## TASK
Each record below has to be printed verbatim.

───── AVAILABLE RECORDS

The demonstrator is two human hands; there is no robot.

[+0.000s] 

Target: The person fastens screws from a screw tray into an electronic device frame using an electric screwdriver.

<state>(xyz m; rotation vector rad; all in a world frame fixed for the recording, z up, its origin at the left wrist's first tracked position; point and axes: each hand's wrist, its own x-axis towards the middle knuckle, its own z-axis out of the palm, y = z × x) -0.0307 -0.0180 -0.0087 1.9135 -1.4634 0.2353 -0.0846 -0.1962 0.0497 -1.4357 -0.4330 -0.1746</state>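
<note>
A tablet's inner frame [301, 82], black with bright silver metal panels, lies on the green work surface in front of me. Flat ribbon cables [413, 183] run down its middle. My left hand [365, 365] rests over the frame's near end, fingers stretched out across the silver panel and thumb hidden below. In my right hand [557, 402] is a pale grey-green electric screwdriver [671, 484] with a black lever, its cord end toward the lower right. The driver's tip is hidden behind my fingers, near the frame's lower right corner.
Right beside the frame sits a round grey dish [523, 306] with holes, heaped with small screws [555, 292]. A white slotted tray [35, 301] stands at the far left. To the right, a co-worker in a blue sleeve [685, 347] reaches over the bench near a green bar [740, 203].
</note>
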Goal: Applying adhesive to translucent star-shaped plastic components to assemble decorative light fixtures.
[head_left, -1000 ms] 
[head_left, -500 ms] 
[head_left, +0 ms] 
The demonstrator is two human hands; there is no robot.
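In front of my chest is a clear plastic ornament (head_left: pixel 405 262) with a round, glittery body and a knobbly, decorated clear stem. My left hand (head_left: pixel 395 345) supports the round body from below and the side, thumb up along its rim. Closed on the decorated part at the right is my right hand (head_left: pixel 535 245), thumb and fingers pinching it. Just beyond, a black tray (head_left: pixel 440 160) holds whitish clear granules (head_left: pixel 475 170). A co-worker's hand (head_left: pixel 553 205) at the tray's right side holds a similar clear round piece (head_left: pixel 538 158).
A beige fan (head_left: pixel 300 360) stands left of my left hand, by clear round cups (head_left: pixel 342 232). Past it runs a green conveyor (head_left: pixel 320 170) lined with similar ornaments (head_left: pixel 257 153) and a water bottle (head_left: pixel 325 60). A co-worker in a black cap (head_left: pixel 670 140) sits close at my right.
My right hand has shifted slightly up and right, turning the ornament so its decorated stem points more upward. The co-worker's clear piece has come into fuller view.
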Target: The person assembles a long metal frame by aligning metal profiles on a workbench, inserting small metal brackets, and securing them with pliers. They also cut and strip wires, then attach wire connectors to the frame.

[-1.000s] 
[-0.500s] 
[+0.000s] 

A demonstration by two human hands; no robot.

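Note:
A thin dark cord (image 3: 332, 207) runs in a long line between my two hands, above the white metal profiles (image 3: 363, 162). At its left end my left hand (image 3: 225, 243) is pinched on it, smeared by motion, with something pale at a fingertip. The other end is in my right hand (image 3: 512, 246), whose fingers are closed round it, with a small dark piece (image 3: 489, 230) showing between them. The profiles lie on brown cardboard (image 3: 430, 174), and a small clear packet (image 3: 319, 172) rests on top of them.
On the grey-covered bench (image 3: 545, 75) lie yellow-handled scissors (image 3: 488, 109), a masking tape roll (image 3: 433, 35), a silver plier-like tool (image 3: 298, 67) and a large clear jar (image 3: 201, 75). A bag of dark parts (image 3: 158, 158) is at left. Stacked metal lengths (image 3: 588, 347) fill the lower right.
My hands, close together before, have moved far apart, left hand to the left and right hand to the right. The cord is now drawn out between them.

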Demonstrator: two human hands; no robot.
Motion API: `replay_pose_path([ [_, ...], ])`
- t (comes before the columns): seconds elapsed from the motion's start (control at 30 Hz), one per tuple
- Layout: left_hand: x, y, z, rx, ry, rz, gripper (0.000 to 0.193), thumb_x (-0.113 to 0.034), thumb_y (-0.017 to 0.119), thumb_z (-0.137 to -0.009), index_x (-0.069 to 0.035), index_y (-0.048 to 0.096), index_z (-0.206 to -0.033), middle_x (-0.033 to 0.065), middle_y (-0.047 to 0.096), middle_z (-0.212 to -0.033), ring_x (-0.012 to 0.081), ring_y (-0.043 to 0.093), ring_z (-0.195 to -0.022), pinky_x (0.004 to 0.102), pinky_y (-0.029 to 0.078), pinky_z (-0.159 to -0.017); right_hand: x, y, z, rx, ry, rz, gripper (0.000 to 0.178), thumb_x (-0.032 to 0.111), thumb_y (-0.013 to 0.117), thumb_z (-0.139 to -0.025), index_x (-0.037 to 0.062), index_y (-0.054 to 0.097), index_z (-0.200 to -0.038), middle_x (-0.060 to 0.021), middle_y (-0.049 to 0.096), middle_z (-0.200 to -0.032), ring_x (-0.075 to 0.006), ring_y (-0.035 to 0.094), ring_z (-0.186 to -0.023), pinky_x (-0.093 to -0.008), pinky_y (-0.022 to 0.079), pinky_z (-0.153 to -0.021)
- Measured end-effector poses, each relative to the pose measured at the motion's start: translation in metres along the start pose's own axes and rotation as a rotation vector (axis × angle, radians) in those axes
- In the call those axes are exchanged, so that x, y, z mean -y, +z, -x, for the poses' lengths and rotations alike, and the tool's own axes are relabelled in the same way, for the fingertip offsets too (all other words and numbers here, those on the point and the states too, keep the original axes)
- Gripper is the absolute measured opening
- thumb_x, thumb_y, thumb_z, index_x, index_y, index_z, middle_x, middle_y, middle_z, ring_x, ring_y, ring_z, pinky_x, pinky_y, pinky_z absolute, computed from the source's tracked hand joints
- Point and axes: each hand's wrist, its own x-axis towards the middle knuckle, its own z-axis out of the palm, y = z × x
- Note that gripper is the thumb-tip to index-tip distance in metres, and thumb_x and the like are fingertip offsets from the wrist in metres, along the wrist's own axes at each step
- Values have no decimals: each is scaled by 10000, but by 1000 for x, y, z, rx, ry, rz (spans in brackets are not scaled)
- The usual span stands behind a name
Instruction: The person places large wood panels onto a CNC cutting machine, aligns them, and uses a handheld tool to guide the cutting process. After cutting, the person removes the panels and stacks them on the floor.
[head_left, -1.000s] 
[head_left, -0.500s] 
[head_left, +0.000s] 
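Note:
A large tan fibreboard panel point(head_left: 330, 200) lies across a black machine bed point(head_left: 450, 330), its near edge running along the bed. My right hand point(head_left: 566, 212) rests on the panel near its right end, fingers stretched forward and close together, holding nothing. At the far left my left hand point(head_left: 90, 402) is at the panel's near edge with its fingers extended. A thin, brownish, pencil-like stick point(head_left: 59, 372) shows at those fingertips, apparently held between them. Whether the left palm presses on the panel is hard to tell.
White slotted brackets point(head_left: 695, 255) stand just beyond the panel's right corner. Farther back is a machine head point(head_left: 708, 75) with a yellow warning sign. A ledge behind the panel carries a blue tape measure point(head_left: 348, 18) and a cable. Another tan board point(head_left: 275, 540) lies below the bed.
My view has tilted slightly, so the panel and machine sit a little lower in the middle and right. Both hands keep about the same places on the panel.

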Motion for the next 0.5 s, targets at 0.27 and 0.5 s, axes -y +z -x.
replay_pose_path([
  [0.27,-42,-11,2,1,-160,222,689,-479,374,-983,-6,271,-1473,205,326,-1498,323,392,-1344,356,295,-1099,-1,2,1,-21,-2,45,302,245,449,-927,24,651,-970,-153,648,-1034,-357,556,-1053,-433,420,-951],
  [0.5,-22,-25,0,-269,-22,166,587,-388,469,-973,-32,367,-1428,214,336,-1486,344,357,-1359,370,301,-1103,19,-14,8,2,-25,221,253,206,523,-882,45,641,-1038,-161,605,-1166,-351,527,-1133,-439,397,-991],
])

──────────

## PROBLEM SOLUTION
The demonstrator is two human hands; there is no robot.

[+0.000s] 

Target: The person fastens screws from a screw tray into an electronic device frame using an electric screwdriver.

<state>(xyz m; rotation vector rad; all in a world frame fixed for the recording, z up, its origin at the left wrist's first tracked position; point and axes: each hand's wrist, its own x-axis towards the middle knuckle, its own z-axis out of the palm, y = z × x) -0.0307 -0.0180 -0.0087 1.9135 -1.4634 0.2353 -0.0846 -0.1962 0.0497 -1.4357 -0.4330 -0.1746</state>
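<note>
A tablet's inner frame [301, 82], black with bright silver metal panels, lies on the green work surface in front of me. Flat ribbon cables [413, 183] run down its middle. My left hand [365, 365] rests over the frame's near end, fingers stretched out across the silver panel and thumb hidden below. In my right hand [557, 402] is a pale grey-green electric screwdriver [671, 484] with a black lever, its cord end toward the lower right. The driver's tip is hidden behind my fingers, near the frame's lower right corner.
Right beside the frame sits a round grey dish [523, 306] with holes, heaped with small screws [555, 292]. A white slotted tray [35, 301] stands at the far left. To the right, a co-worker in a blue sleeve [685, 347] reaches over the bench near a green bar [740, 203].
</note>
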Goal: Applying adhesive to translucent star-shaped plastic components to assemble decorative light fixtures.
[head_left, -1000 ms] 
[head_left, -500 ms] 
[head_left, +0 ms] 
The demonstrator is two human hands; there is no robot.
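In front of my chest is a clear plastic ornament (head_left: pixel 405 262) with a round, glittery body and a knobbly, decorated clear stem. My left hand (head_left: pixel 395 345) supports the round body from below and the side, thumb up along its rim. Closed on the decorated part at the right is my right hand (head_left: pixel 535 245), thumb and fingers pinching it. Just beyond, a black tray (head_left: pixel 440 160) holds whitish clear granules (head_left: pixel 475 170). A co-worker's hand (head_left: pixel 553 205) at the tray's right side holds a similar clear round piece (head_left: pixel 538 158).
A beige fan (head_left: pixel 300 360) stands left of my left hand, by clear round cups (head_left: pixel 342 232). Past it runs a green conveyor (head_left: pixel 320 170) lined with similar ornaments (head_left: pixel 257 153) and a water bottle (head_left: pixel 325 60). A co-worker in a black cap (head_left: pixel 670 140) sits close at my right.
My right hand has shifted slightly up and right, turning the ornament so its decorated stem points more upward. The co-worker's clear piece has come into fuller view.
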Target: The person assembles a long metal frame by aligning metal profiles on a workbench, inserting small metal brackets, and securing them with pliers. They also cut and strip wires, then attach wire connectors to the frame.

[-1.000s] 
[-0.500s] 
[+0.000s] 

A demonstration by two human hands; no robot.

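Note:
A thin dark cord (image 3: 332, 207) runs in a long line between my two hands, above the white metal profiles (image 3: 363, 162). At its left end my left hand (image 3: 225, 243) is pinched on it, smeared by motion, with something pale at a fingertip. The other end is in my right hand (image 3: 512, 246), whose fingers are closed round it, with a small dark piece (image 3: 489, 230) showing between them. The profiles lie on brown cardboard (image 3: 430, 174), and a small clear packet (image 3: 319, 172) rests on top of them.
On the grey-covered bench (image 3: 545, 75) lie yellow-handled scissors (image 3: 488, 109), a masking tape roll (image 3: 433, 35), a silver plier-like tool (image 3: 298, 67) and a large clear jar (image 3: 201, 75). A bag of dark parts (image 3: 158, 158) is at left. Stacked metal lengths (image 3: 588, 347) fill the lower right.
My hands, close together before, have moved far apart, left hand to the left and right hand to the right. The cord is now drawn out between them.
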
Demonstrator: two human hands; no robot.
Motion API: `replay_pose_path([ [_, ...], ])`
- t (comes before the columns): seconds elapsed from the motion's start (control at 30 Hz), one per tuple
- Layout: left_hand: x, y, z, rx, ry, rz, gripper (0.000 to 0.193), thumb_x (-0.113 to 0.034), thumb_y (-0.017 to 0.119), thumb_z (-0.137 to -0.009), index_x (-0.069 to 0.035), index_y (-0.048 to 0.096), index_z (-0.206 to -0.033), middle_x (-0.033 to 0.065), middle_y (-0.047 to 0.096), middle_z (-0.212 to -0.033), ring_x (-0.012 to 0.081), ring_y (-0.043 to 0.093), ring_z (-0.195 to -0.022), pinky_x (0.004 to 0.102), pinky_y (-0.029 to 0.078), pinky_z (-0.159 to -0.017); right_hand: x, y, z, rx, ry, rz, gripper (0.000 to 0.178), thumb_x (-0.032 to 0.111), thumb_y (-0.013 to 0.117), thumb_z (-0.139 to -0.025), index_x (-0.037 to 0.062), index_y (-0.054 to 0.097), index_z (-0.200 to -0.038), middle_x (-0.060 to 0.021), middle_y (-0.049 to 0.096), middle_z (-0.200 to -0.032), ring_x (-0.075 to 0.006), ring_y (-0.035 to 0.094), ring_z (-0.186 to -0.023), pinky_x (-0.093 to -0.008), pinky_y (-0.022 to 0.079), pinky_z (-0.153 to -0.021)
- Measured end-effector poses, each relative to the pose measured at the motion's start: translation in metres along the start pose's own axes and rotation as a rotation vector (axis × angle, radians) in those axes
- In the call those axes are exchanged, so that x, y, z mean -y, +z, -x, for the poses' lengths and rotations alike, and the tool's own axes are relabelled in the same way, for the fingertip offsets too (all other words and numbers here, those on the point and the states too, keep the original axes)
- Gripper is the absolute measured opening
- thumb_x, thumb_y, thumb_z, index_x, index_y, index_z, middle_x, middle_y, middle_z, ring_x, ring_y, ring_z, pinky_x, pinky_y, pinky_z absolute, computed from the source's tracked hand joints
- Point and axes: each hand's wrist, its own x-axis towards the middle knuckle, its own z-axis out of the palm, y = z × x
- Note that gripper is the thumb-tip to index-tip distance in metres, and thumb_x and the like are fingertip offsets from the wrist in metres, along the wrist's own axes at each step
- Values have no decimals: each is scaled by 10000, but by 1000 for x, y, z, rx, ry, rz (spans in brackets are not scaled)
- The usual span stands behind a name
Instruction: The person places large wood panels onto a CNC cutting machine, aligns them, and uses a handheld tool to guide the cutting process. After cutting, the person removes the panels and stacks them on the floor.
[head_left, -1.000s] 
[head_left, -0.500s] 
[head_left, +0.000s] 
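Note:
A large tan fibreboard panel point(head_left: 330, 200) lies across a black machine bed point(head_left: 450, 330), its near edge running along the bed. My right hand point(head_left: 566, 212) rests on the panel near its right end, fingers stretched forward and close together, holding nothing. At the far left my left hand point(head_left: 90, 402) is at the panel's near edge with its fingers extended. A thin, brownish, pencil-like stick point(head_left: 59, 372) shows at those fingertips, apparently held between them. Whether the left palm presses on the panel is hard to tell.
White slotted brackets point(head_left: 695, 255) stand just beyond the panel's right corner. Farther back is a machine head point(head_left: 708, 75) with a yellow warning sign. A ledge behind the panel carries a blue tape measure point(head_left: 348, 18) and a cable. Another tan board point(head_left: 275, 540) lies below the bed.
My view has tilted slightly, so the panel and machine sit a little lower in the middle and right. Both hands keep about the same places on the panel.
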
Motion for the next 0.5 s, targets at 0.27 and 0.5 s, axes -y +z -x.
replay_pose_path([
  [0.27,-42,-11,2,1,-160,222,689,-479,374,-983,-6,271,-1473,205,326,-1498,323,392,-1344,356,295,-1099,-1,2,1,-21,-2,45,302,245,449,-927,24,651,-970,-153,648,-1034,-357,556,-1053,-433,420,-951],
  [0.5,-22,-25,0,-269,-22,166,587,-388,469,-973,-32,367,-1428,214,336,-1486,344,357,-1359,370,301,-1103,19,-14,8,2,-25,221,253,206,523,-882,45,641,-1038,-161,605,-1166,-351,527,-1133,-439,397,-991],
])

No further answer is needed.